1- Take Care of Yourself
Make sure you’re caring for your own needs – getting enough rest, eating well, taking time for yourself. We can’t pour from an empty cup! Self-care helps us be calmer, more patient parents.
2- Set Limits Respectfully
If your child’s behavior is pushing your buttons, set kind but firm limits. For example, “Please stop that. Mommy is starting to get upset.
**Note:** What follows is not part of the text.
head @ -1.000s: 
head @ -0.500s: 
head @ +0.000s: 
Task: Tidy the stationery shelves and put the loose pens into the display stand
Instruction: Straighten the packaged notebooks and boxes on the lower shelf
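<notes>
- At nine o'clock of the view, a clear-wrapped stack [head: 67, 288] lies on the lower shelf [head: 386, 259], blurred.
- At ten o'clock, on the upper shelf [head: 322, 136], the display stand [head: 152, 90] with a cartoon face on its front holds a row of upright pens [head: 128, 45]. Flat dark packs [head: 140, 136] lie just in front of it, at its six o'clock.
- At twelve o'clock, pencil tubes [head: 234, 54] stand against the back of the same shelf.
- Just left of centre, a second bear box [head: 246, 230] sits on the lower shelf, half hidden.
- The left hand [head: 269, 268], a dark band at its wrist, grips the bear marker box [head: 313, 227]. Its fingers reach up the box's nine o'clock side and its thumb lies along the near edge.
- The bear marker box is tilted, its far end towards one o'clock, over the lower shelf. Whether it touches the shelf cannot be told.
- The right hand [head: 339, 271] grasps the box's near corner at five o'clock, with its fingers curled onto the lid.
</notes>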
Let’s take a break and calm down.” Breathe deeply!
Commit to Change
Once you’ve gained perspective, commit to changing your approach going forward. Consider:
- Positive discipline methods that work for your family
- Walking away to cool down when emotions are running high
- Role playing peaceful conflict resolution with your kids
- Finding a parenting mentor or support group
The goal is breaking unhealthy patterns and forging new habits through practice. You’ve got this!
Focus on Connection
After you’ve apologized and made a plan to improve, the most important thing is reconnecting with your child through love and quality time together.
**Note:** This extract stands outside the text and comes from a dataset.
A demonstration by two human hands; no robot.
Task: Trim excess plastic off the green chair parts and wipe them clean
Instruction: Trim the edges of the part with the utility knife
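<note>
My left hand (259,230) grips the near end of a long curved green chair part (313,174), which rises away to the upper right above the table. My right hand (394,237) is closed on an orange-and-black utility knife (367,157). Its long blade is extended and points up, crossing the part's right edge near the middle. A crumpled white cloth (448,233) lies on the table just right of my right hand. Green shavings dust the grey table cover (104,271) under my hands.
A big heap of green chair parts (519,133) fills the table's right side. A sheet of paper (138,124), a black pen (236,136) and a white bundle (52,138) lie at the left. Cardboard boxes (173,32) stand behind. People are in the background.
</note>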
1- Do Fun Things Together!
Schedule special play time – maybe a trip to the park, baking cookies, reading books, playing games. Enjoy laughing together! Happy connections will help repair any hurt.
2- Give Lots of Hugs, Kisses and Cuddles
Physical affection releases oxytocin, the “love hormone” that bonds parent and child. So give plenty of hugs, kisses, cuddles. Tell your child how much you love them.
Remember, all parents make mistakes sometimes! Don’t beat yourself up. Learn from what happened and forgive yourself. When you know better, you do better. You got this! 💪
In summary, stay calm, apologize sincerely, reflect on triggers, commit to peaceful discipline, focus on reconnecting through quality time and affection, and be kind to yourself as you learn and grow. Parenting is a journey – we’re all figuring it out as we go. The most important thing is that our kids feel loved, secure and valued.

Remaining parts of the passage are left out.